Exercise data:

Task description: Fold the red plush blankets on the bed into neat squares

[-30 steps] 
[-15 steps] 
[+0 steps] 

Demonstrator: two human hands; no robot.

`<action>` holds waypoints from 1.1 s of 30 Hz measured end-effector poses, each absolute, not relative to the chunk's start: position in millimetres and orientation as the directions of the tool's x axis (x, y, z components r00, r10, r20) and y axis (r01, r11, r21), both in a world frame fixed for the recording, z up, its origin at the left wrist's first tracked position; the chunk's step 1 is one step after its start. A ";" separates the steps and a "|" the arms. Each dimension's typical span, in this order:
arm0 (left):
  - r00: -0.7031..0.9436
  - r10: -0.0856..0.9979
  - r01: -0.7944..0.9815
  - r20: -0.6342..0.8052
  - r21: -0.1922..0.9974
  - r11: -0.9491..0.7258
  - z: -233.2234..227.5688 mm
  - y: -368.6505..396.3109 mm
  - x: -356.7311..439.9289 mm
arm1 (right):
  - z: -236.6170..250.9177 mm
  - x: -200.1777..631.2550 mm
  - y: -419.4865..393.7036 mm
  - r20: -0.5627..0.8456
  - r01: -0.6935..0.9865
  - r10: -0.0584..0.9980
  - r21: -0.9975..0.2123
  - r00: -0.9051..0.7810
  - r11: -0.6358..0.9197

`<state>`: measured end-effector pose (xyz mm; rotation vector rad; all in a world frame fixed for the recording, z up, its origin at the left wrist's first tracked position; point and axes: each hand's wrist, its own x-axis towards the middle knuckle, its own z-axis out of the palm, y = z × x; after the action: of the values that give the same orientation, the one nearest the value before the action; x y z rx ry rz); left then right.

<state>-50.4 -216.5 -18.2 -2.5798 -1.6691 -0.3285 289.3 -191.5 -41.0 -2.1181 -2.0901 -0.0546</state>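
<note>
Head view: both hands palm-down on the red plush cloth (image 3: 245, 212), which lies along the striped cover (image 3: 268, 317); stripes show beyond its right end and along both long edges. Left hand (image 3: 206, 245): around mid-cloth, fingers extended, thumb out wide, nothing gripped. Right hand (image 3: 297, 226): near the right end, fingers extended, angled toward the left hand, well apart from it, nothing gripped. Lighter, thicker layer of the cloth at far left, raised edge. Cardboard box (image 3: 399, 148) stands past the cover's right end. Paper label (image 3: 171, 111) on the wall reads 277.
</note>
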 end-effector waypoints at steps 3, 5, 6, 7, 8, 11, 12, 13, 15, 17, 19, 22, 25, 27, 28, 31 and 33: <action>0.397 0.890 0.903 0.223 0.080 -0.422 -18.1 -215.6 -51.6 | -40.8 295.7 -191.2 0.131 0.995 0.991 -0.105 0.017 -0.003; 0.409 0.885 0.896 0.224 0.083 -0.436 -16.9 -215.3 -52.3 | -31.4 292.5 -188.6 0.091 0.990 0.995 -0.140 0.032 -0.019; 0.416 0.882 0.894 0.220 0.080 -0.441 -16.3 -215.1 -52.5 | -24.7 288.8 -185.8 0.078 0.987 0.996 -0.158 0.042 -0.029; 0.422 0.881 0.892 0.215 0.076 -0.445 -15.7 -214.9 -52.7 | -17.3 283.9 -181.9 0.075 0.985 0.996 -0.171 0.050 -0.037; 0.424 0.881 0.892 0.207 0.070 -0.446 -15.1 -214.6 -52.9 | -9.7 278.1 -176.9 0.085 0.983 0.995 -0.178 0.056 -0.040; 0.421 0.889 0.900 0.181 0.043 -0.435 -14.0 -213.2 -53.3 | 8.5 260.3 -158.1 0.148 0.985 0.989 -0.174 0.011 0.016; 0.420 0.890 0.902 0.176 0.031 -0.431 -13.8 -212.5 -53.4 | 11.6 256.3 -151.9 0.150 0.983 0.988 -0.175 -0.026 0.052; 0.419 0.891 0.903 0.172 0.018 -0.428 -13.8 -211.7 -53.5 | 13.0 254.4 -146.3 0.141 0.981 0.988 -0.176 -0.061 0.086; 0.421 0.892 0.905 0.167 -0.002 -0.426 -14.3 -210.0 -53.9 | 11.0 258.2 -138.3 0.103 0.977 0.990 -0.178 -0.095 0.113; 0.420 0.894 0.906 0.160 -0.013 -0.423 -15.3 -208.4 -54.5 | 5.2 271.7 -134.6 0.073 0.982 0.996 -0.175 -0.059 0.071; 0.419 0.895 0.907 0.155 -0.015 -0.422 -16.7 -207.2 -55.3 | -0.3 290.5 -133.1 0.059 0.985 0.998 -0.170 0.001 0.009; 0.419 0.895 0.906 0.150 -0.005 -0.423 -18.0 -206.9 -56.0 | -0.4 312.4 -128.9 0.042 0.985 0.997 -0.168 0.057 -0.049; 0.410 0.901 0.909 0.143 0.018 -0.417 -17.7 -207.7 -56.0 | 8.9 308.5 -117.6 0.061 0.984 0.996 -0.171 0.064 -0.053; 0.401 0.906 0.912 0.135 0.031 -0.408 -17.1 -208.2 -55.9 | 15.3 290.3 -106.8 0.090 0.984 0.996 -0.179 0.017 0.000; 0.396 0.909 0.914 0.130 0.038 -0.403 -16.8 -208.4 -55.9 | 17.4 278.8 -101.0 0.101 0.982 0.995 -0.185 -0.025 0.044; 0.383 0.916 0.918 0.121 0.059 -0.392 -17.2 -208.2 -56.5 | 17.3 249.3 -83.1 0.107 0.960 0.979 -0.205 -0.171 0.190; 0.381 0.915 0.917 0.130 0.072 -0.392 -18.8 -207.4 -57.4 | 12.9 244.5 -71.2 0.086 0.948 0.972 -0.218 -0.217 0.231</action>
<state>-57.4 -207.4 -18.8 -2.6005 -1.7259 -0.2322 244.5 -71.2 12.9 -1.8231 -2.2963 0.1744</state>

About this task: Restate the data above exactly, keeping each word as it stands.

Your solution:
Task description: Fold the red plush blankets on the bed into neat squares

[-30 steps] 
[-15 steps] 
[+0 steps] 

Demonstrator: two human hands; no robot.

`<action>` holds waypoints from 1.1 s of 30 Hz measured end-effector poses, each absolute, not relative to the chunk's start: position in millimetres and orientation as the directions of the tool's x axis (x, y, z components r00, r10, r20) and y axis (r01, r11, r21), both in a world frame fixed for the recording, z up, its origin at the left wrist's first tracked position; the chunk's step 1 is one step after its start. A ";" separates the steps and a "|" the arms. Each dimension's typical span, in this order:
arm0 (left):
  - r00: -0.7031..0.9436
  - r10: -0.0856..0.9979
  - r01: -0.7944..0.9815
  - r20: -0.6342..0.8052
  - r21: -0.1922..0.9974
  - r11: -0.9491..0.7258
  - z: -233.2234..227.5688 mm
  - y: -368.6505..396.3109 mm
  - x: -356.7311..439.9289 mm
arm1 (right):
  - z: -236.6170..250.9177 mm
  - x: -200.1777..631.2550 mm
  - y: -419.4865..393.7036 mm
  - r20: -0.5627..0.8456
  - r01: -0.6935..0.9865
  - r10: -0.0584..0.9980
  - r21: -0.9975..0.2123
  - r00: -0.9051..0.7810
  - r11: -0.6358..0.9197

`<state>`: measured end-effector pose (xyz mm; rotation vector rad; all in a world frame fixed for the recording, z up, its origin at the left wrist's first tracked position; point and axes: each hand's wrist, its own x-axis towards the middle knuckle, its own z-axis out of the palm, y = z × x; after the action: of the values that give the same orientation, the one nearest the value before the action; x y z rx ry rz); left then right.

<state>-50.4 -216.5 -18.2 -2.5798 -1.6691 -0.3285 289.3 -191.5 -41.0 -2.1181 -2.0901 -0.0546</state>
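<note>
Head view: both hands palm-down on the red plush cloth (image 3: 245, 212), which lies along the striped cover (image 3: 268, 317); stripes show beyond its right end and along both long edges. Left hand (image 3: 206, 245): around mid-cloth, fingers extended, thumb out wide, nothing gripped. Right hand (image 3: 297, 226): near the right end, fingers extended, angled toward the left hand, well apart from it, nothing gripped. Lighter, thicker layer of the cloth at far left, raised edge. Cardboard box (image 3: 399, 148) stands past the cover's right end. Paper label (image 3: 171, 111) on the wall reads 277.
</note>
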 end-effector waypoints at steps 3, 5, 6, 7, 8, 11, 12, 13, 15, 17, 19, 22, 25, 27, 28, 31 and 33: <action>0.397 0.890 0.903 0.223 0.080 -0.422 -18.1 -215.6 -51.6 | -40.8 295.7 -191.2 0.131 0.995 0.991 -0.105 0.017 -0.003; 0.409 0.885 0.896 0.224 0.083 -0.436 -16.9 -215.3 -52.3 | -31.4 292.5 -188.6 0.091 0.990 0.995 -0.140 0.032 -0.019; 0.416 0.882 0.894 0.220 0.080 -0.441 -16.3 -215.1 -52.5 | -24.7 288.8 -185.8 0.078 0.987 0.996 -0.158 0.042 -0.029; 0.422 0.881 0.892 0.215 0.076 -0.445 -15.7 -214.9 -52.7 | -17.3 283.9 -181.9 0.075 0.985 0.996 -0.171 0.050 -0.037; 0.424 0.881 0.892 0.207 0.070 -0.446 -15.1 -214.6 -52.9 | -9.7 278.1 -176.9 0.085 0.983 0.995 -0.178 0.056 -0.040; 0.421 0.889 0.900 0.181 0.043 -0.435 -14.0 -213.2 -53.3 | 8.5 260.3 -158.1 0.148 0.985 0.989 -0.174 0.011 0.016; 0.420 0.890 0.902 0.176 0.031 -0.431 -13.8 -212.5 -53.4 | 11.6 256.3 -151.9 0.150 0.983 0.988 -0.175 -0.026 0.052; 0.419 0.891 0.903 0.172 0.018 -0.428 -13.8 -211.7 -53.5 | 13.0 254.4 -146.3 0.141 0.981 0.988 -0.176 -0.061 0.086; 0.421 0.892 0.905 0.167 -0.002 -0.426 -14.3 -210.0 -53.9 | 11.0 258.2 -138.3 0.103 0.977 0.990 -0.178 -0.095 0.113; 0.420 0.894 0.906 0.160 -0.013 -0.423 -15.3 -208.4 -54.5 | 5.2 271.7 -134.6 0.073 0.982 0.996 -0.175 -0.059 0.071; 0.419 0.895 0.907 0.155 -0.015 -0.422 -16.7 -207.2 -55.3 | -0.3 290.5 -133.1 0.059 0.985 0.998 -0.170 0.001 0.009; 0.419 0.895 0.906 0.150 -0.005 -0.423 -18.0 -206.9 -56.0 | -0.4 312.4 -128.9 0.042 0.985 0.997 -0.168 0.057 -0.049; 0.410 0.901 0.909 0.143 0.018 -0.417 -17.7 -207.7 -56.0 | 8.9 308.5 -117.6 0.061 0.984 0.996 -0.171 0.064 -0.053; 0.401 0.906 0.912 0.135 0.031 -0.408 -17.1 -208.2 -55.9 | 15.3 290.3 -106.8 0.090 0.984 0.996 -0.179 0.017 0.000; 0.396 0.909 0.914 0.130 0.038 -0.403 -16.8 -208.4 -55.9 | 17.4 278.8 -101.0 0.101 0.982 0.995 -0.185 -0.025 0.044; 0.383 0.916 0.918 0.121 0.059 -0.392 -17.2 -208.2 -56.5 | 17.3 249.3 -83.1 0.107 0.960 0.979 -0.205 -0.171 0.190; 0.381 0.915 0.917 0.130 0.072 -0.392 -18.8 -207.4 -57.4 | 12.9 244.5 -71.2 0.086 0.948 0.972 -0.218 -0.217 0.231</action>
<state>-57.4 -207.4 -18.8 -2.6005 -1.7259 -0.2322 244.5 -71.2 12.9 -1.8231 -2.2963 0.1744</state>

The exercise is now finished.